Italia e Tunisia hanno però avviato un braccio di ferro sull’olio di oliva da molto tempo e l’analisi di Raouf Ben Hédi su Business News illustra bene la fase di irrigidimento reciproco a cui stiamo assistendo con in Italia Coldiretti che alza le barricate, bloccando di fatto il raddoppio del contingente a dazio zero (da 56 a 100 mila tonnellate di importazioni duty free), e in Tunisia che si pensa a rilanciare sulla base di una partnership energetica e sui migranti.
Così si va a sbattere e basta, come dimostra la storia degli ultimi anni, semplicemente perché si eludono i problemi, anziché affrontarli e risolverli.
Il problema per l’Italia non solo le importazioni di olio tunisino ma le condizioni in cui l’olio tunisino arriva nei porti italiani, nelle cisterne degli imbottigliatori italiani e poi sugli scaffali dei supermercati. Se arriva, come accaduto per buona parte del 2025 a quotazioni molto basse e oggettivamente fuori mercato, allora è evidente che il mondo produttivo italiano veda un pericolo dumping. Se poi arriva, come accade, tramite triangolazioni e magheggi che lo trasformano in olio comunitario o italiano tanto peggio.
E’ un problema che non nasce in Tunisia ma in Spagna (soprattutto) e anche in Italia, laddove l’approccio al mercato dell’olio di oliva tunisino è predatorio. La mancanza di una strutturazione della filiera favorisce gli speculatori che sguazzano nelle pieghe di una gestione non sempre trasparente dell’Ufficio dell’Olio di oliva e della Commissione dell’olio di oliva tunisini.
Il caso Bioliva/Borges è esemplificativo: si nasconde la sabbia sotto il tappeto, arrivando persino a negare lo scandalo per bocca dei dirigenti della BH Bank, ritardando oltre l’inverosimile il percorso giudiziario per paura di affrontare l’evidenza. La filiera olivicolo-olearia tunisina è tecnicamente fallita, caricata da debiti enormi, perché per troppi anni gli interessi di pochissimi hanno prevalso su quelli di moltissimi olivicoltori e frantoiani.
L’Italia, e la sua olivicoltura, sono tecnicamente fallite così tante volte da aver perso il conto. Toccato il fondo ci si rialza e si riparte.
Le debolezze dell’Italia e della Tunisia sono oggi complementari, quindi ci si può aiutare proficuamente l’uno con l’altro, se si volesse affrontare la realtà, senza eluderla.

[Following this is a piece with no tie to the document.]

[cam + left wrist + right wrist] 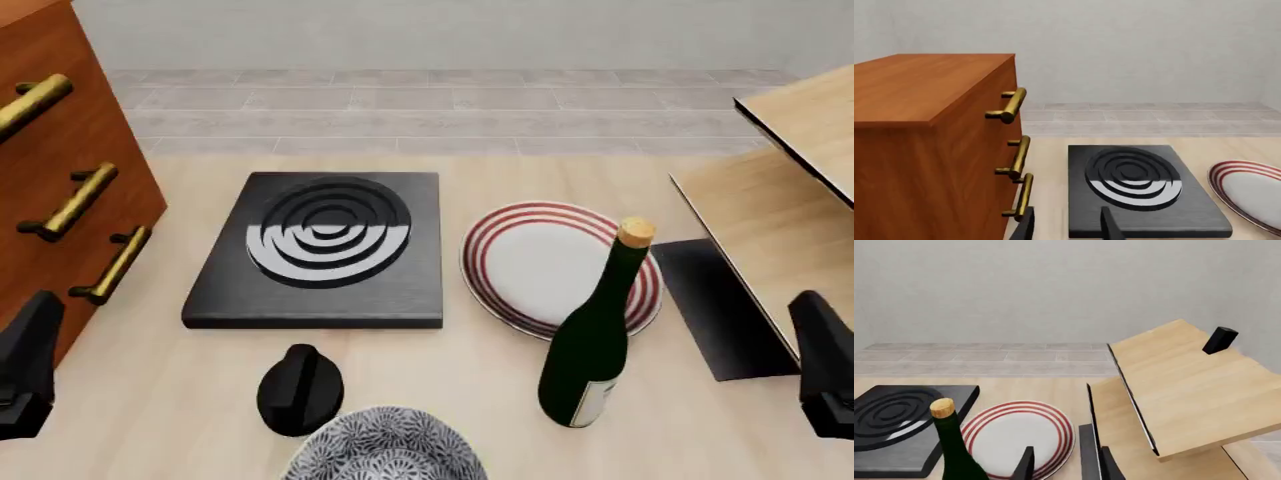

Gli interessi strategici di Italia e Tunisia sono convergenti, in una logica di posizionamento complementare tra i due prodotti che possono brillare di luce propria sui mercati internazionali: Made in Tunisia e Made in Italy. Semmai la competizione può essere tra un prodotto spagnolo e uno tunisino, che condividono lo stesso posizionamento.
Eppure la Tunisia, anche al Consiglio oleicolo internazionale, ha fatto asse proprio con la Spagna, ovvero il proprio principale competitor in una logica di medio-lungo periodo. Un no-sense che acuisce le distanze tra Italia e Tunisia.
La riflessione strategica nel futuro delle relazioni oleicole tra Italia e Tunisia oggi deve partire dal reciproco convincimento che il braccio di ferro, alla fine, ha agevolato solo la Spagna che ha allungato i propri tentacoli sull’olio tunisino deprimendone il prezzo e ha isolato l’Italia nei contesti internazionali, tarpandone i legittimi interessi.
Tra i due litiganti, il terzo gode. Almeno finchè i litiganti non si svegliano. Che dite, è tempo?